Isn’t there a saying that goes something like if my dog doesn’t like you, I don’t like you?
Haven’t seen him since, but that doesn’t mean I won’t. It could have gone so many other ways. He could have said nothing. He could have said led with the shirt…but the hiding…the starring… that’s why I mentioned my clothing. I have traveled solo, been in the woods far from help & never felt this unsafe.
I HATE LIVING IN THIS APARTMENT.
This is why I miss my camper. I could just disappear, drive off and be in a different state or in a different timezone & this guy could never find me. I feel like a sitting duck. I know how to be inconspicuous on the road. I know how to not stick out and not draw attention to myself there. This is a completely different kind of unsafe to feel and I have not had the chance to process it in therapy, but I will.
I could not eat that day. I was so sick to my stomach over the whole thing and slept so horribly too.
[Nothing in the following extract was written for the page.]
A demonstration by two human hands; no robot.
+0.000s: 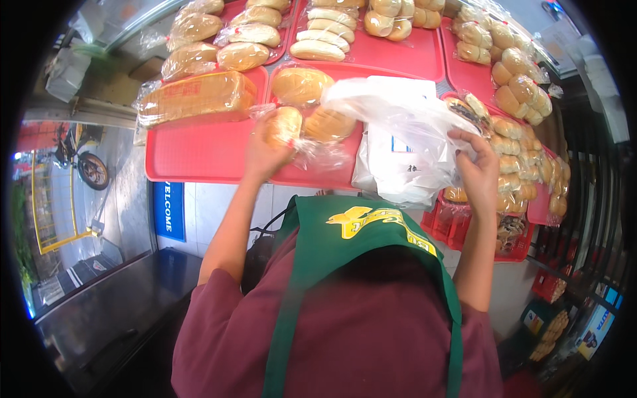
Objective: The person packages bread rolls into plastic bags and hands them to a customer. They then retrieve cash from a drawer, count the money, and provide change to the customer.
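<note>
My left hand (pixel 267 151) grips a plastic-wrapped bread loaf (pixel 285 125) at the front of a red tray (pixel 199 156). Two more wrapped loaves lie close by, a round one (pixel 302 85) behind it and another loaf (pixel 330 125) to its right. With bent fingers, my right hand (pixel 479 166) holds the right edge of a thin white plastic bag (pixel 434 149). The bag's mouth spreads wide toward the left, and its upper edge is blurred. A white stack of bags or paper (pixel 398 176) shows beneath and behind it.
A long wrapped loaf (pixel 199 98) lies on the left tray. Wrapped rolls (pixel 325 33) and buns (pixel 521 89) fill the trays behind and to the right. Red baskets (pixel 514 245) with more bread stand lower right. A dark counter (pixel 119 312) is at left, with a motorcycle (pixel 86 159) outside.
</note>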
Really bad PTSD nightmares that unfortunately also kept my partner up that first night but things have gotten a little better as the days have progressed.

I already found a self defense class to brush up my skills. I also bought another thing of pepper spray to add to Willow’s lead so that I always have it with me. You can’t take pepper spray or tasers to work because they are considered weapons, so they are on my hiking backpack and that is why they were not with me. They weren’t on my keychain. I plan to talk to my supervisor at work tomorrow to ask if I can have a special accommodation due to the circumstances or if I can have some kind of locker where I keep them and I can pick them up and retrieve them on my way in and out of the building. I don’t want to leave them in the car and have them exposed to extreme temperatures.
I will never know if this person meant to make me feel this way or not. This person could just be existing in my apartment building and has horrible social skills and caught me on a bad day. But I won’t be a victim and I won’t be caught off guard again. I came into this world kicking and screaming, I planned on leaving it peacefully in my sleep due to old age, but if some malicious person has ill intent towards me I have zero problems leaving it the same way. Just know, I’ll be taking them or at least a chunk of them with me.
I’m so sorry this happened to you. I also have serious PTSD from childhood abuse & other things. I totally get this & just wanted to pop in and give you some support. I hope you never see this creep again!!
Hi Sue, I am glad that you get it and you understand. I have not had a run in again and I am hoping that I don’t. I also can’t live my life scared and I know that, so I prepare for the “what-if’s” as best as I can so when it happens I am ready (because being caught off guard is what makes my anxiety worse and I know this) and we move forward. One day at a time! Thanks for checking in!